'Rajaratnam didn't care about Rajiv Goel's tips'

'Rajaratnam didn't care about Rajiv Goel's tips'

Testifying in the biggest insider trading trial in the US in a Manhattan court Monday, Goel argued with defence lawyer Terence Lynam over a deal between Sprint and Clearwire, in which Intel, where Goel was employed at the time, made a $1 billion investment.
The prosecution alleges that Rajaratnam traded on tips provided by Goel, who has pleaded guilty in the case and is a key prosecution witness.

But Lynam argued that Rajaratnam was a sophisticated, accomplished investor, and Goel's tips were barely worth his time-he didn't take any of it into account.

Asked about the specific details of what he revealed to Rajaratnam about Intel's quarterly earnings in 2007, Goel said: "I didn't recall exactly what I said to him, but it was about earnings information I'd gotten from Lenke."

P. Alexander Lenke, another former Intel executive has also testified about how he gave inside information to Goel.

"You can't remember if the information was bad or good information?" Lynam asked.
"Yes sir, I don't remember specifics of numbers, I just passed on information that I got sir," Goel replied

Lynam argued that if anything, given the information on Intel's revenue for the quarter in question, Rajaratnam should have sold or shorted Intel stock.

He also argued that after earnings news was released by Intel on April 18, the stock price moved about 1.5 percent and therefore the information "didn't significantly affect the stock price."

"You don't know how that information was perceived or analysed or processed," Lynam said to Goel of the information he says he provided to his then-friend.

When he pointed to news articles and analyst reports that discussed a potential deal by Sprint and Clearwire, and Intel's potential investment, Goel stressed that those reports were merely speculation.

Lynam also pointed out another phone call in which Goel called Rajaratnam about a prior conversation the pair had about Sprint and Clearwire's joint venture-the Wimax deal-to tell the Galleon chief that his "approach" to the valuation "is wrong."

"You wanted to call and your old friend from Wharton and prove you were smarter than he was, right?" Lynam said.

"He's a lot smarter than I am," Goel said. "Even today."Asked by the prosecution if he told the FBI that he knew that Rajaratnam was going to trade on the information given, Goel said: "I knew."

Goel and the defence lawyer again clashed over the meaning of "anything" in one of the wiretapped conversations.

Lynam argued that when Rajaratnam said, "If you hear anything let me know," he was talking specifically about news being released about the Clearwire Sprint deal at the CTIA cable show.

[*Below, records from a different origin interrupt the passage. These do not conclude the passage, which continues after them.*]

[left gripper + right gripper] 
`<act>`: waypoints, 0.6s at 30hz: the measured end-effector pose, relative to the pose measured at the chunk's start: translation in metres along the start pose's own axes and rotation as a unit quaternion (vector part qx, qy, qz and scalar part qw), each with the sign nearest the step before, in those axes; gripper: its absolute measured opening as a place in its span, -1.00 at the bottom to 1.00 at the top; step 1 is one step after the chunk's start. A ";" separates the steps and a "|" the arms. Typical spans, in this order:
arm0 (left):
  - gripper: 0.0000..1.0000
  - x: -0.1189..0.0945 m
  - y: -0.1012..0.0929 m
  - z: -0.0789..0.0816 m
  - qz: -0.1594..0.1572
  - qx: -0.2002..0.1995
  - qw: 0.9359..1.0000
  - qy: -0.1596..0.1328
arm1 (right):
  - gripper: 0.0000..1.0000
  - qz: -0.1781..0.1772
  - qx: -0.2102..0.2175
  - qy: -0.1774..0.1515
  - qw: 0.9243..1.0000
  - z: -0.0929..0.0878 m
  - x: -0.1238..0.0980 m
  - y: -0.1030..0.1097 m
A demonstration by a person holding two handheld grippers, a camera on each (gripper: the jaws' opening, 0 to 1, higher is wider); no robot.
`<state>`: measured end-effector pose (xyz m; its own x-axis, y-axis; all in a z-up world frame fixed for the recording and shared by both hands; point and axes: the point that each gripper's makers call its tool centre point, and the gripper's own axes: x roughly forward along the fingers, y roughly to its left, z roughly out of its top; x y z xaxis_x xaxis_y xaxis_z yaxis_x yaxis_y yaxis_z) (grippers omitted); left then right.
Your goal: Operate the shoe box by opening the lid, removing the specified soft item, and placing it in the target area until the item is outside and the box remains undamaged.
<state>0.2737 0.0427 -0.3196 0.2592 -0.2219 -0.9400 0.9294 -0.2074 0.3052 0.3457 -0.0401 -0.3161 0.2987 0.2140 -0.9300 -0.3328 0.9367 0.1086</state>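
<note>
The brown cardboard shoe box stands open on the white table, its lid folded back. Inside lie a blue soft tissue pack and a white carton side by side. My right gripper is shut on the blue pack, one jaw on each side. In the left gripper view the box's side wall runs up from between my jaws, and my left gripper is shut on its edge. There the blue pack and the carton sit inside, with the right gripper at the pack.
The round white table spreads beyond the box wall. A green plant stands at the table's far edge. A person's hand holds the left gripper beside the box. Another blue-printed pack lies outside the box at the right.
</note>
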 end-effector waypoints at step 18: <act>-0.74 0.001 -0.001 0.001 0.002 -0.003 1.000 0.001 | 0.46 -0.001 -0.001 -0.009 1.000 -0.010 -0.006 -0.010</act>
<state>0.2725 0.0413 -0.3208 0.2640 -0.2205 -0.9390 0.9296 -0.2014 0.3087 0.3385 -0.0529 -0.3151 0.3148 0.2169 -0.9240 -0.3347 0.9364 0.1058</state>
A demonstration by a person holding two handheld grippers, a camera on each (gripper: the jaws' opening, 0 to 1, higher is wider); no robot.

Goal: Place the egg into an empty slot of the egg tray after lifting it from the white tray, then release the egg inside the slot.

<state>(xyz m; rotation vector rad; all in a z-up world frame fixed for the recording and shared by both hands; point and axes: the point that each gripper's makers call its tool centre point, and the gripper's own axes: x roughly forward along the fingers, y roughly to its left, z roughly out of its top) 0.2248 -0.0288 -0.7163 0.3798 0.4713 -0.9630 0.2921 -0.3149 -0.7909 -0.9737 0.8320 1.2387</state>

Goel denied that, and argued that Raj didn't need Goel to pass along what's in the news-that "anything" referred to information Goel might garner as a insider at Intel.
Meanwhile, prosecutors alleged that in the hours after the 2009 arrest of Rajaratnam, his brother Rengan participated in an alleged coverup by removing notebooks with handwritten notes about stocks from Raj Rajaratnam's office.